Na semana passada a Volkswagen soltou uma nota em comemoração aos 10 anos do lançamento do carro: “A Volkswagen do Brasil comemora no dia 24 de março o décimo aniversário do lançamento do Gol Power 1.6 Total Flex, primeiro modelo no País capaz de rodar com gasolina, etanol ou a mistura dos dois combustíveis em qualquer proporção”. O WebMotors também falou sobre o Gol Total Flex em 2003. Na época, registramos a chegada do carro em um percurso de 180 km, marcado entre São Bernardo do Campo e São Paulo.

"O desenvolvimento do motor flexível foi uma grande revolução da indústria nos últimos anos, e a Volkswagen do Brasil se orgulha de mais esse pioneirismo. A empresa foi a primeira fabricante do Brasil a oferecer todos os seus modelos nacionais com motores Total Flex. As contínuas inovações retratam bem a trajetória de sucesso dos 60 anos da marca no Brasil", declara o presidente da Volkswagen do Brasil, Thomas Schmall.

Na nota, a fabricante alemã coloca que: Desde o lançamento do primeiro modelo Total Flex, a VW já comercializou 4.786.110 veículos flexíveis (dados acumulados de março de 2003 a fevereiro de 2013). A marca dos 5 milhões deverá ser superada ainda no ano de 2013. A gama de motores flexíveis da marca abrange modelos com capacidade volumétrica entre 999 cm³ a 2.000 cm³.

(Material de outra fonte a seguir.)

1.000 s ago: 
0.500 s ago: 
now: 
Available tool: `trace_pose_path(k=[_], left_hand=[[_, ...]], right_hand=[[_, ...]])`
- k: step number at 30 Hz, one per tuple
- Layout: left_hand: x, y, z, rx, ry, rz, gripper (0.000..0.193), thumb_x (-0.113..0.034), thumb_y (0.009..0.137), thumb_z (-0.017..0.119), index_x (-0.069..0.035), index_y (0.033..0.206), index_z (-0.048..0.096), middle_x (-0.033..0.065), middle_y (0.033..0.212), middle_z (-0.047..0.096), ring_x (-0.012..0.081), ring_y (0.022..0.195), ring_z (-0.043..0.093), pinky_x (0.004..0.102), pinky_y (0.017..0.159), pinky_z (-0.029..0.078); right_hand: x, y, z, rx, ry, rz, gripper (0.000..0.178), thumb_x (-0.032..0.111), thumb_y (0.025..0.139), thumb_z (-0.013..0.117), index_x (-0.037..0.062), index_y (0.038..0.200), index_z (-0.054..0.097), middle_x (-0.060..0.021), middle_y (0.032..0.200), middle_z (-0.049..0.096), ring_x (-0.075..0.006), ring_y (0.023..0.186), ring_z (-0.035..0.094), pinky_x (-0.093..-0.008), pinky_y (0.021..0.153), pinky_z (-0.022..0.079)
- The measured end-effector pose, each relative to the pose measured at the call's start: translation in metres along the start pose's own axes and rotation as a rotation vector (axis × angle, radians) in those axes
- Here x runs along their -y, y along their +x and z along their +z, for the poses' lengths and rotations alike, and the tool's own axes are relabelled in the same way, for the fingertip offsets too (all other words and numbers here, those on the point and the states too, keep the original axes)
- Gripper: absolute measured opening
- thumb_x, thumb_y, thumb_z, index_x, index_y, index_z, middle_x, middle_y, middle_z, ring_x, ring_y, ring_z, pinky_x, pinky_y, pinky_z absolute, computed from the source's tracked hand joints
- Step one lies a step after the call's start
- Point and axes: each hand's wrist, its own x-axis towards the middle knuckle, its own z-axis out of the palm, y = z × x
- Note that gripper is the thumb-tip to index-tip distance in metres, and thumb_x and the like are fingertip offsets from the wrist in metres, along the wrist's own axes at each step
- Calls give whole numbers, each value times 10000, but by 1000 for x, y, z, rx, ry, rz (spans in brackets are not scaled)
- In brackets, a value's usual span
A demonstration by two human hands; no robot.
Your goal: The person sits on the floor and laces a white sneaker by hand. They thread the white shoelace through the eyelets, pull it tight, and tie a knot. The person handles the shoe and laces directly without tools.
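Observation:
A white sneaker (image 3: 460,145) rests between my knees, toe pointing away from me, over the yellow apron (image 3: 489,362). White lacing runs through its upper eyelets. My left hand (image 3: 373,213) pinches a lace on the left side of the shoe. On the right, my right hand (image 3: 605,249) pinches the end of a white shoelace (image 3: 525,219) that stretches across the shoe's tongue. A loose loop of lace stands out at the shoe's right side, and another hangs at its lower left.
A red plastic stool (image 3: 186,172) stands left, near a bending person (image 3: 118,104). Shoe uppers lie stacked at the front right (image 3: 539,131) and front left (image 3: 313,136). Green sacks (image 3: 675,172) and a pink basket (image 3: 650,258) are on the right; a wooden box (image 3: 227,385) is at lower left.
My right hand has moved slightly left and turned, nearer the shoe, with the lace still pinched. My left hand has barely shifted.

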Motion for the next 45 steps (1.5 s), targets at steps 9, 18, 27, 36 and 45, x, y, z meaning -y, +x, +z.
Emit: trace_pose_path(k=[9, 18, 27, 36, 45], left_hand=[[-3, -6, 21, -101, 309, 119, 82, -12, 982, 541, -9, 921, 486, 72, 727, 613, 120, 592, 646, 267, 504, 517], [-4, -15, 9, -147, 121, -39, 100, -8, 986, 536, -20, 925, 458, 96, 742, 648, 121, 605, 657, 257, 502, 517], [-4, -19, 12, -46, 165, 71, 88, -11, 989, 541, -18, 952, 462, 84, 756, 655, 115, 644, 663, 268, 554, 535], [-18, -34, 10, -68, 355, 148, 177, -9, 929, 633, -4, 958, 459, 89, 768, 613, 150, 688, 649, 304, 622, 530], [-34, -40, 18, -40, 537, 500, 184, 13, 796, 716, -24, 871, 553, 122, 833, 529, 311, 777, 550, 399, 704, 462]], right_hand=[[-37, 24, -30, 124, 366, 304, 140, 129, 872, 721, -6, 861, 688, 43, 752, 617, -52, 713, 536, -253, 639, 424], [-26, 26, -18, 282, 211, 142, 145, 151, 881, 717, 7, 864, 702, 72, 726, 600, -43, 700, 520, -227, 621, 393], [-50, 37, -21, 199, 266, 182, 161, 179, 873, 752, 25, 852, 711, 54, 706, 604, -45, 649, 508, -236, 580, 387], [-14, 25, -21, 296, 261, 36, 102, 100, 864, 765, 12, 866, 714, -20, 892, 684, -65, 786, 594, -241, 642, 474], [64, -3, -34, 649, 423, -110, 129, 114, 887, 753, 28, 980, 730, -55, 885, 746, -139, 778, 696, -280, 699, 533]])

A Magneti Marelli também comemorou a data histórica com uma nota registrando o seu pioneirismo com a tecnologia flexfuel no mercado brasileiro. Rogério Lessa, diretor da unidade Powertrain da Magneti Marelli, destacou que a tecnologia está consolidada e que até o final de 2014 a sistemista apresentará uma nova geração de ECU (Electronic Control Unit ou unidade de controle eletrônico). “Está em desenvolvimento uma nova geração de ECU com ainda mais capacidade de processamento de dados, que integra novos algoritmos de cálculo, entre eles, um que utiliza também o ruído emitido pelo motor durante a combustão, identificando a mistura e tornando o trabalho do SFS ainda mais eficaz e, consequentemente, reduzindo o consumo e a emissão de poluentes. Além disso, estamos trabalhando em sistemas de injeção direta para motores flex, que devem estar no mercado até o início de 2015.”

Para o consumidor, a principal vantagem do sistema flexfuel é poder escolher o combustível com melhor relação custo benefício. Estudos apontam que a utilização do combustível derivado do petróleo tem ocasionado danos ao meio ambiente, devido à alta emissão de CO2 (dióxido de carbono). O combustível vegetal tem uma queima mais completa, reduzindo a quantidade de poluentes na atmosfera e garantindo um balanço neutro em termos de CO2.

Apesar da inovação, há controvérsias sobre o sistema que readequou de certa forma o Proálcool. Uns culpam, por exemplo, a não chegada dos carros elétricos ao Brasil pelo fato de ser mais interessante manter a frota rodando com etanol, já outros também colocam que o governo faz muito esforço para levar o etanol mais em conta ao consumidor. Um vez que o açúcar é mais rentável que o combustível ao usineiro.

Na história da Gurgel, elaborada pelo jornalista Fernando Calmon, é citado que o engenheiro João Gurgel batalhava pelo carro elétrico. Ele, em livro biográfico – “Um Sonho Forjado de Fibra - , de autoria de Lélis Caldeira, defende que a terra deve ser usada para gerar alimento. No exemplar, Gurgel coloca a quantidade necessária de hectares para conquistar “X” litros de etanol.